### What to do
Please copy the data below exactly, from its first line through the line holding "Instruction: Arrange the", and skip the pictures.
----------
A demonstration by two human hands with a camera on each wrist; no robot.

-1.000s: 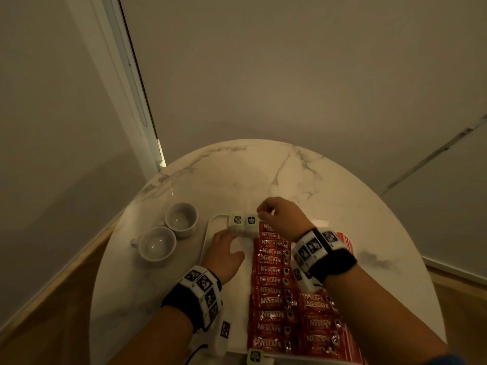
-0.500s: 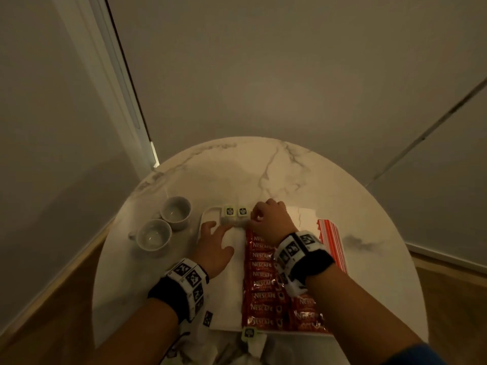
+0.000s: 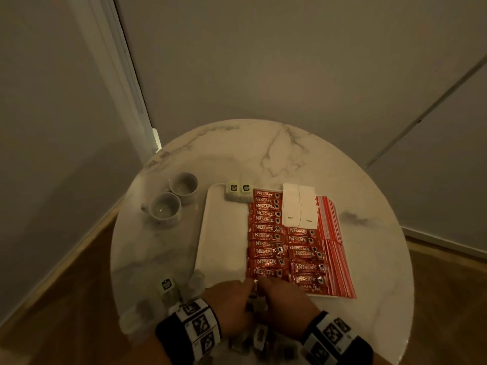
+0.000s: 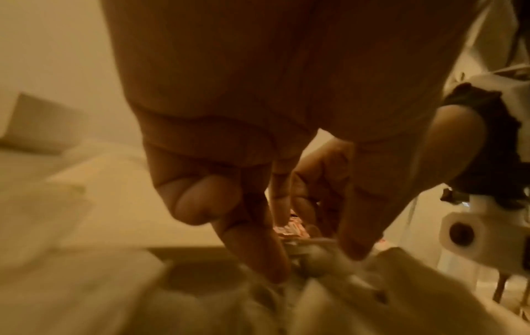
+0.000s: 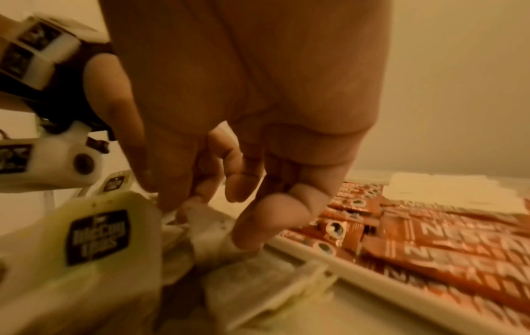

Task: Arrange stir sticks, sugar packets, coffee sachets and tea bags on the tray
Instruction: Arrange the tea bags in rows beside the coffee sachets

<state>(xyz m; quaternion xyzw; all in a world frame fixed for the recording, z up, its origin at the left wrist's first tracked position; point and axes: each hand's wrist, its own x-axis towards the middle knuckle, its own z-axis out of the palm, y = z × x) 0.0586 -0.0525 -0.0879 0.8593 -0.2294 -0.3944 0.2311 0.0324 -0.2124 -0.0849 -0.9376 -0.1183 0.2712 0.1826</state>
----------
### Exercise answer
A demonstration by two human hands with a camera on each wrist; no robot.

-1.000s: 
-0.500s: 
+0.000s: 
+0.000s: 
+0.000s: 

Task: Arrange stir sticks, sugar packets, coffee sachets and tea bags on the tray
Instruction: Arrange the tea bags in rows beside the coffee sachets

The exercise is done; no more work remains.